— Brief —
The material is to be repeated exactly, from first line to last.

— Recorded data —

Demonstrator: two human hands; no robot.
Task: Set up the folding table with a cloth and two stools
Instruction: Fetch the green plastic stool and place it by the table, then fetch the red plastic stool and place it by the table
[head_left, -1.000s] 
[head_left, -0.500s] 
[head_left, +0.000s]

— Response box —
Demonstrator: two human hands; no robot.
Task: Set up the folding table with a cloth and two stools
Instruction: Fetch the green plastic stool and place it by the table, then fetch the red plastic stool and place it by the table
[head_left, -1.000s] 
[head_left, -0.500s] 
[head_left, +0.000s]

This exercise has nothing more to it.